Tumour necrosis factor‐α gene promoter polymorphism in chronic obstructive pulmonary disease
Author(s) -
Higham M.A.,
Pride N.B.,
Alikhan A.,
Morrell N.W.
Publication year - 2000
Publication title -
european respiratory journal
Language(s) - English
Resource type - Journals
SCImago Journal Rank - 4.021
H-Index - 241
eISSN - 1399-3003
pISSN - 0903-1936
DOI - 10.1034/j.1399-3003.2000.15b10.x
Subject(s) - medicine , copd , population , genotype , gastroenterology , pathogenesis , allele , immunology , pathology , gene , genetics , biology , environmental health
Tumour necrosis factor(TNF)‐α levels are elevated in airways of patients with chronic obstructive pulmonary disease (COPD) and may contribute to its pathogenesis. A guanine to adenine substitution at position ‐308 of the TNF‐α gene promoter (TNF1/2) has been associated with chronic bronchitis of various aetiologies in a Taiwanese population. The authors performed a study investigating association of the polymorphism with smoking‐related COPD in Caucasians. Frequencies of TNF1/2 alleles in 86 Caucasians (52 males) with COPD were compared with 63 (52 males) asymptomatic smoker/exsmoker control subjects and a population control of 199 (99 males) blood donors.

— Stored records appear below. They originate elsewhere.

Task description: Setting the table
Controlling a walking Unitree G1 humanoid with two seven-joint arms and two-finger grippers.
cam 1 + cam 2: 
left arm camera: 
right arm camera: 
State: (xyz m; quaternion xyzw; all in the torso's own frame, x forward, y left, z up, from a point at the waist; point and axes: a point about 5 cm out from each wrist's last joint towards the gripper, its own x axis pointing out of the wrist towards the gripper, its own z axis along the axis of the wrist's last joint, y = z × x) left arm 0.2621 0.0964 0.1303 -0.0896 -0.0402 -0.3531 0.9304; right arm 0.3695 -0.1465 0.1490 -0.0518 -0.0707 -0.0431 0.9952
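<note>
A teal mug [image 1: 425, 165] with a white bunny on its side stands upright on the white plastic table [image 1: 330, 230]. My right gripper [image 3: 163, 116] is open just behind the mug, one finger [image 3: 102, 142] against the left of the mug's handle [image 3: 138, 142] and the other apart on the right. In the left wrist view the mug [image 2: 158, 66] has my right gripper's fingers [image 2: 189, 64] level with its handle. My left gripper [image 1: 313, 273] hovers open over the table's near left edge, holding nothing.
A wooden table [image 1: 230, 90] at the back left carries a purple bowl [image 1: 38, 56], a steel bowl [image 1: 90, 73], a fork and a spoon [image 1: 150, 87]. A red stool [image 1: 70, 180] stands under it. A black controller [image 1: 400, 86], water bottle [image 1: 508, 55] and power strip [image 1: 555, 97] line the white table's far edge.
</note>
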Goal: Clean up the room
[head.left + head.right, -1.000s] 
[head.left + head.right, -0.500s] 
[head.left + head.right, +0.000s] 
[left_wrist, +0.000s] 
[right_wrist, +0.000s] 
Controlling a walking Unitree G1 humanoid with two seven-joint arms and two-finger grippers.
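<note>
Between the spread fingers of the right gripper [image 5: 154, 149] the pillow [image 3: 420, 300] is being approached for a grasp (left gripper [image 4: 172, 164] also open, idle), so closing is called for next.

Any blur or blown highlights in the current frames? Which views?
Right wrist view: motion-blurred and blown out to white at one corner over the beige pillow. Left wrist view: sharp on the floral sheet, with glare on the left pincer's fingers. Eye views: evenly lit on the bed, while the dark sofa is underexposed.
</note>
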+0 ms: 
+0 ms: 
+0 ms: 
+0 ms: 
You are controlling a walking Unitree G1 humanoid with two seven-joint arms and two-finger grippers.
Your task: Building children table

Genotyping was performed by the polymerase chain reaction‐restriction fragment length polymorphism technique on genomic deoxyribonucleic acid (DNA) obtained from peripheral blood. There were no significant differences in TNF1/2 allele frequencies between groups: 0.85/0.15 in COPD, 0.85/0.15 in smoker control subjects, 0.83/0.17 in population control subjects. Within the COPD group there was no association of TNF1/2 alleles with indices of airflow obstruction (% predicted forced expiratory volume in one second (FEV1) and % predicted FEV1/vital capacity ratio) nor gas transfer (% predicted carbon monoxide transfer coefficient and % predicted carbon monoxide diffusing capacity of the lung). It is concluded that: 1) the tumour necrosis factor gene promoter allele does not influence the risk of developing chronic obstructive pulmonary disease in a Caucasian population of smokers; and 2) there is no association of the tumour necrosis factor gene promoter genotype with severity of airflow obstruction nor degree of emphysema in chronic obstructive pulmonary disease.